Colonel Tian gave a last nod but did not say anything immediately.

Roget understood. The colonel was getting the interpretation of all the data obtained from observing Roget.

Finally, the colonel did speak. “Your physiological workup indicates that you have been in a gravity well that matches that observed of Haze. Since there has been no indication of any mass large enough to generate artificial gravity anywhere else near here, it does appear likely that you have indeed been on the planetary surface. Likewise, you have been physically active, and your hair samples and tissue analyses indicate exposure to a T-type world, but one with a similar but differing ecology.” The colonel paused. “Those results suggest that you were physically present and active on Haze, since replicating those results otherwise would require an extremely advanced technology at variance with what we have observed. Also, the sample distribution supports your presence on-planet.”

The fact that the colonel continued to use “Haze” in speaking of Dubiety suggested his own doubts about Roget's account, but Roget merely replied dispassionately, “My own observations suggested that counterfeiting my experiences would have been difficult.”

“But not necessarily impossible.”

“Anything is possible to a sufficiently advanced technology, sir.”

“To their technology?”

“I don't believe that they went to that extreme, sir, but there are certain aspects of their technology that appear unique, as I have mentioned.”

“Which do you think are most unique?”

“The high-speed subtrans system is one, both its operating speed and its extent, especially the deep tubes between continents. Their ability to communicate without any stray radiation is another. The ability to create multiple artificial magnetic poles with enough power and variance to use to control the levels of orbital shields is a third.”

“The first two are mere adaptations of existing Federation technology. Why do you find them so unique, Major?”

“The amount of additional resources and effort required to construct them suggests that there well may be other reasons for their use and existence.”

“And what might those be, do you think?”

“I have no idea, sir. But the Dubietans I met seemed very pragmatic.”

“It seems less than pragmatic to return any agents, especially one in a disoriented state.”

“I doubt they do anything without a reason, sir.”

“Nor do I, Major. Why do you think they returned you?”

“To show good will. To demonstrate that they could.”
To warn you.
“To suggest they have advanced technology.”

“That is certainly what they would wish you—and us—to believe. If they have such, why not use it in a way that leaves no doubt?”

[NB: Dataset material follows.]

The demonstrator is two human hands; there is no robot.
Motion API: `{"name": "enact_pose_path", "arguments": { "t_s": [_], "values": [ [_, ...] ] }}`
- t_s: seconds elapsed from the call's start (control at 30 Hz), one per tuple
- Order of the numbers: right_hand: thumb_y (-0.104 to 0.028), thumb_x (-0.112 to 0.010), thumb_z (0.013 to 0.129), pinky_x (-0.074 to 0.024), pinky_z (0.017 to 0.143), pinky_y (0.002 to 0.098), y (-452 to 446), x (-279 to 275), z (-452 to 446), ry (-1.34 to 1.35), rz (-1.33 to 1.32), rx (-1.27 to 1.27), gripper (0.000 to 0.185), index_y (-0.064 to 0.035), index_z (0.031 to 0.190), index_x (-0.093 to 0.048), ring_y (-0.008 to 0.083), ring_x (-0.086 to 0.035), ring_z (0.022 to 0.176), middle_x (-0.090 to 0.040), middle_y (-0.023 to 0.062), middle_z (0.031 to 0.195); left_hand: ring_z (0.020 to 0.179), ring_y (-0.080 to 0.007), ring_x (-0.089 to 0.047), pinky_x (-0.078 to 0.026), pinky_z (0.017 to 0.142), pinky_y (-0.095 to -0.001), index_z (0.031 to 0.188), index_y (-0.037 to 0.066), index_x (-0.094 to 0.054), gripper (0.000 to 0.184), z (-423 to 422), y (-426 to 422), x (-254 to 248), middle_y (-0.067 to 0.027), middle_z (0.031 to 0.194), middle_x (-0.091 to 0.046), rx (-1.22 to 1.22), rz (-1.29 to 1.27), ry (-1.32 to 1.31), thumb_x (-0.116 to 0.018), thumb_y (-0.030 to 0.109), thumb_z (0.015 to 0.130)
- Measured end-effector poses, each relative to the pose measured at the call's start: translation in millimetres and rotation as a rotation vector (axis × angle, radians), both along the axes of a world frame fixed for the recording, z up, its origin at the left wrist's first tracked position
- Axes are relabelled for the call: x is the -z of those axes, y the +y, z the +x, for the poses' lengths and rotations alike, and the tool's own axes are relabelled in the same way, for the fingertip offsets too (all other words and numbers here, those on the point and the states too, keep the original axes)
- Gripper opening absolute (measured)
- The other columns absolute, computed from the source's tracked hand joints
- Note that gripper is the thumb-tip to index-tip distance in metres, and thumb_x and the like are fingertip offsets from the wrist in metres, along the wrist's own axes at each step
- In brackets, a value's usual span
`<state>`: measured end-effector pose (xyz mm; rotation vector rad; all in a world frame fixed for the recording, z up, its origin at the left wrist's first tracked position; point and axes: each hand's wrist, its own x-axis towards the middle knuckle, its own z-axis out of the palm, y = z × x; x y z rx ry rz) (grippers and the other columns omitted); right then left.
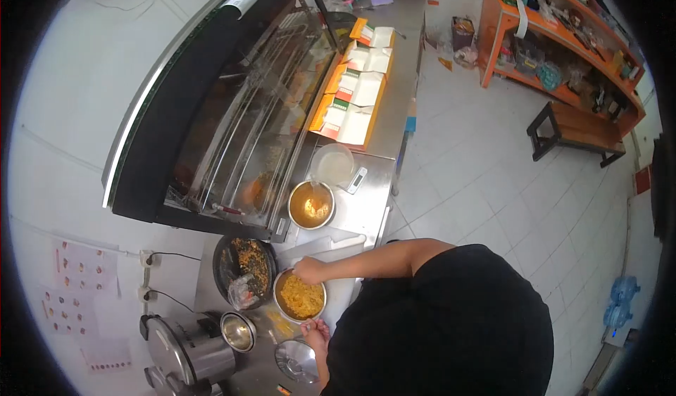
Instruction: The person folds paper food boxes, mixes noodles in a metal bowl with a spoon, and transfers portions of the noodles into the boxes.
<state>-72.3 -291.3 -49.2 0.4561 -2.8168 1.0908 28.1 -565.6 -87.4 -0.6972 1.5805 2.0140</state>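
Observation:
A metal bowl (278, 280) of yellow, crumbly or shredded food (301, 299) stands on the metal counter in front of me. Over its upper rim is my right hand (308, 271), its fingers closed and pointing into the bowl; whatever they grip is hidden. My left hand (316, 332) is curled beside the bowl's lower edge, and I cannot tell whether it grips the rim. Left of the bowl, a black pan (218, 273) contains brownish food bits and a clear plastic bag (243, 292). A white-handled knife (347, 242) lies just above the bowl.
Farther up stand a second metal bowl (291, 209), a clear plastic tub (333, 162), a small white scale (358, 180) and open orange boxes (362, 90). A glass display case (239, 121) borders the counter. Lower down are a small metal bowl (238, 332), a lid (296, 360) and a cooker (186, 350).

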Motion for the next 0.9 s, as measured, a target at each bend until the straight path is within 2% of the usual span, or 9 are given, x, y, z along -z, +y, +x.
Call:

“They claim that they do not wish to be the ones to offer any hostile action against the Federation or any action that might be perceived as hostile.”

“A most convenient excuse not to show their supposed advanced technology.”

“Sir … it would seem to me that the course line and velocity with which my dropboat was returned suggests an advanced technology. So do the orbital shields. So do the repairs to the dropboats.”

“Comparable technology, Major, not advanced technology.”

“Begging your pardon, sir, but I've not seen any Federation technology that is comparable to that.”

“Begging your pardon, Major, how would you know?” The colonel's tone was flat.

Roget decided to offer another approach. “The Dubietans also stated that no amount of proof would convince the Federation if it were not disposed to be convinced.”